Şöyle konuşurken, İsa'm, haçı omuzlarınıza yerleştirmenize izin veriyor. Sevgileriniz için hala çok hafif olmasına rağmen, onun ağırlığına günahımızın sonsuza dek uzanan büyük suçumuzun ağırlığı eklenir. İyi olan sizin bu ağırlık altında eğilirsiniz ve birçok suçu nedeniyle itilmeyi hissediyorsunuz. Her tek günah için cezayı taşıyacağınızda, onları gördüğünüzde ruhunuz titrer çünkü her birinin suçunu taşımak zorundasınız. Kutsaliyetiniz bu çirkinliğe karşı itilmeyi hissediyor. Bu yüzden haçı omuzlarınıza alırken sarsılır, üzüntüye düşer ve ölümcül ter sürekli vucudunuzdan akar.

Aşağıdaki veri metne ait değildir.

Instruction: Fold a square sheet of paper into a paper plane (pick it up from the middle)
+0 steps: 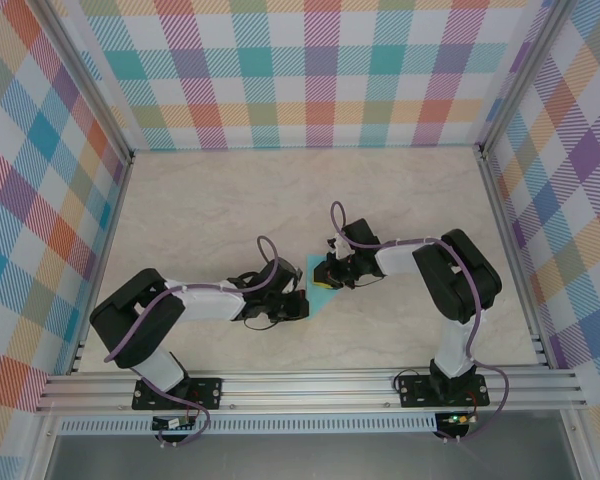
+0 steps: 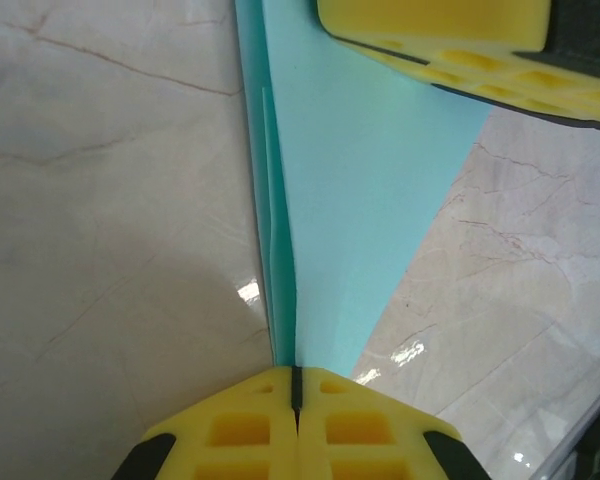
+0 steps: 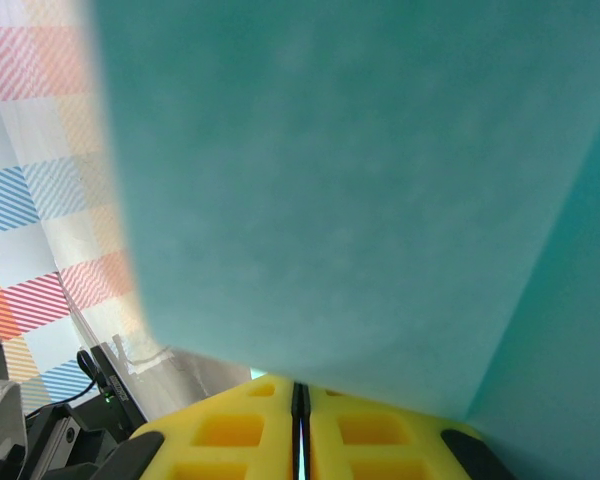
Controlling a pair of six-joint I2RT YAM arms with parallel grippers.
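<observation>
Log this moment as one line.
paper: folded | left claw: shut on paper | right claw: shut on paper

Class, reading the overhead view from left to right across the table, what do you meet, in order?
In order: left arm's elbow → left pincer → folded turquoise paper → right arm's elbow.
</observation>
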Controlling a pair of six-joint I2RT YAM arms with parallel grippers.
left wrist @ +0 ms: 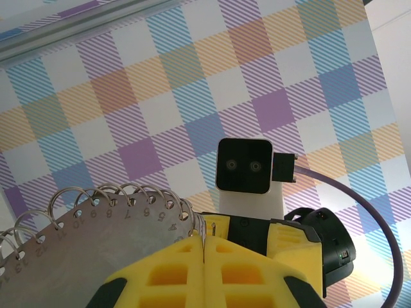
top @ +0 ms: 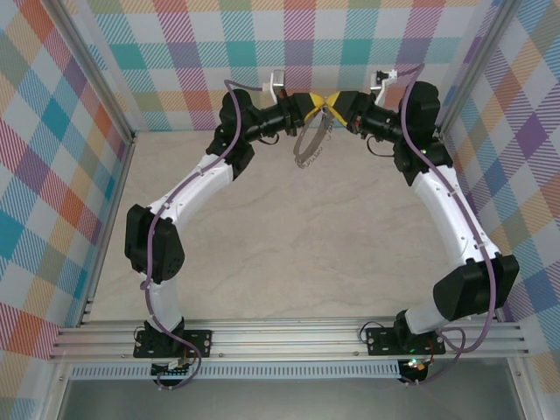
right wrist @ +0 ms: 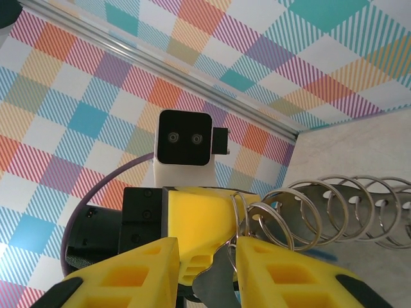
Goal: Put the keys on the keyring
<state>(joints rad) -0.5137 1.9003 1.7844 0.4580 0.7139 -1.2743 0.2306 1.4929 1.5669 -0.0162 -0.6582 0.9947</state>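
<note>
1. The keyring (top: 308,144) is a curved grey metal strip with a row of wire loops threaded through holes along its edge. The left wrist view shows the holes are numbered (left wrist: 96,244).
2. The keyring hangs in the air at the far middle of the workspace. It sits just below the point where the two grippers meet and is clear of the table (top: 289,236).
3. The key cannot be made out with certainty in any view.
4. The left gripper (left wrist: 204,256) has its yellow fingers pressed together. The strip's upper end runs into them, so this hand grips the keyring.
5. The right gripper (right wrist: 205,247) has its fingers set narrow with a gap between them. A grey metal piece sits in that gap, just below the nearest wire loop (right wrist: 302,202). Whether the fingers clamp it cannot be told.
6. In the top view the left gripper (top: 313,107) and the right gripper (top: 335,105) face each other tip to tip, nearly touching.
7. Both arms reach in an arc towards the checked back wall (top: 262,44).
</note>
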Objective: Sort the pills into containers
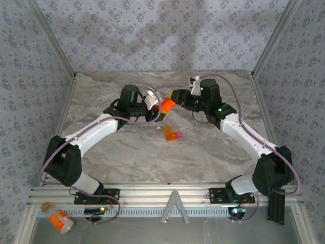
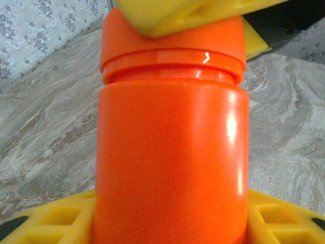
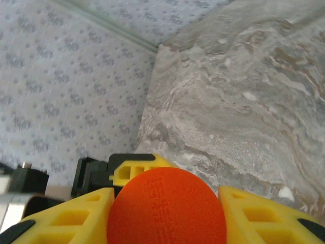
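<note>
The orange pill bottle (image 1: pixel 167 105) hangs above the middle of the marble table (image 1: pixel 127 162), between both grippers. My left gripper (image 1: pixel 156 104) is shut on the bottle's body (image 2: pixel 170 168), with its yellow fingers (image 2: pixel 45 221) at either side. My right gripper (image 1: pixel 177 96) is shut on the bottle's orange cap (image 3: pixel 166 208), which its yellow fingers (image 3: pixel 66 218) flank and touch. From the left wrist, the cap (image 2: pixel 172 46) sits on the bottle under a yellow finger (image 2: pixel 193 12) of the right gripper. A tiny orange box with a pink end (image 1: pixel 172 135) lies on the table below. The pills are hidden.
An orange bottle with a white label (image 1: pixel 61 221) lies off the table at the near left, beside the aluminium rail (image 1: pixel 167 195). Patterned walls enclose the table on three sides. Both arms arch inward over the table's centre.
</note>
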Controlling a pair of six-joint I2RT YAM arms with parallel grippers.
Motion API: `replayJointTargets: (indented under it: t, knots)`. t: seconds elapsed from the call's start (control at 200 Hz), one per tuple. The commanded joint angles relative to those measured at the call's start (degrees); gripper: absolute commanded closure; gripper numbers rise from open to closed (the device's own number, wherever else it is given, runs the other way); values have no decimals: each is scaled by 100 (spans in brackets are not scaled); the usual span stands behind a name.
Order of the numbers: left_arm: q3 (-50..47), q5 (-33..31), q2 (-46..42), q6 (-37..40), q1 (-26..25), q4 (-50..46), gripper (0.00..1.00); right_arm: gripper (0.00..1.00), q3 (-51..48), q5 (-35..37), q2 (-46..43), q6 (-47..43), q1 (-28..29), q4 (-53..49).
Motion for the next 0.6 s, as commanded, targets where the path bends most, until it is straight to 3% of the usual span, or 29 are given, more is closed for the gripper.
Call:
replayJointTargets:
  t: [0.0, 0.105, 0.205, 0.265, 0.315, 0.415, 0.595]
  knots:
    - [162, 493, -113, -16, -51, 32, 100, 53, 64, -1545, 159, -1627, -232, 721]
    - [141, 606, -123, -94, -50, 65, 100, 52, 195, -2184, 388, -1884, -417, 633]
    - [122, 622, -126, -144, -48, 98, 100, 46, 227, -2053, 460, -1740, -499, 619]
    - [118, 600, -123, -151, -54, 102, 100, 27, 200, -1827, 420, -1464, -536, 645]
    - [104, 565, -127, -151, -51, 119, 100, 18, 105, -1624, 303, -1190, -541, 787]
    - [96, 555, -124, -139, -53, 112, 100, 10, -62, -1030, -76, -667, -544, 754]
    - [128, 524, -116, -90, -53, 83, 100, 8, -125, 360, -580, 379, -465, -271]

Oh, sevgili! Sana tek başına kalmanı kabul edemiyorum. Bu yüzden seninle haç yükünü paylaşmak istiyorum. Günahın suçluluğu yükünün hafifletilmesi için ayaklarınıza sarılıyorum. Tüm insanların adından, seni sevmeyen herkese aşk vermek, sizi göz ardı edenlere saygı göstermek, tüm için övgü, teşekkür ve itaat istiyorum. Her bir suçtan senin acısına karşılık olarak kendimi tamamen sunmak, suçu karşılamak için erdem eylemi yapmak ve sevgi eylemlerimle seni teselli etmek niyetindeyim.
Ancak beni çok fakir olduğunu fark ediyorum; bu yüzden sana gerçek bir kefaret sunabilmek için seni ihtiyaç duyuyorum. Bu nedenle insanlığına bağlanıyorum, düşüncelerimi seninkilerle birleştiriyorum, kötü düşüncelerim ve tüm erkeklerin kötü düşünceleri için yeterli yapmak için. Gözlerimi seninkiyle birleştirerek kötü bakışlara kefaret etmek istiyorum, ağzımı seninkiyle birlikte blasfeniler ve kaygan konuşmalara kefaret olmak için, kalbimi seninkiyle beraber tüm kötü niyetlere, arzulara ve eğilimlere karşı tazminat yapmak için. Kısaca: Senin en kutsal insanlığının kefareti için birleşmek istiyorum, sınırsız sevginiyle bütün çocuklarımıza ve onlara sonsuz ölçüde yaptığı tüm iyiliklerle birlikte.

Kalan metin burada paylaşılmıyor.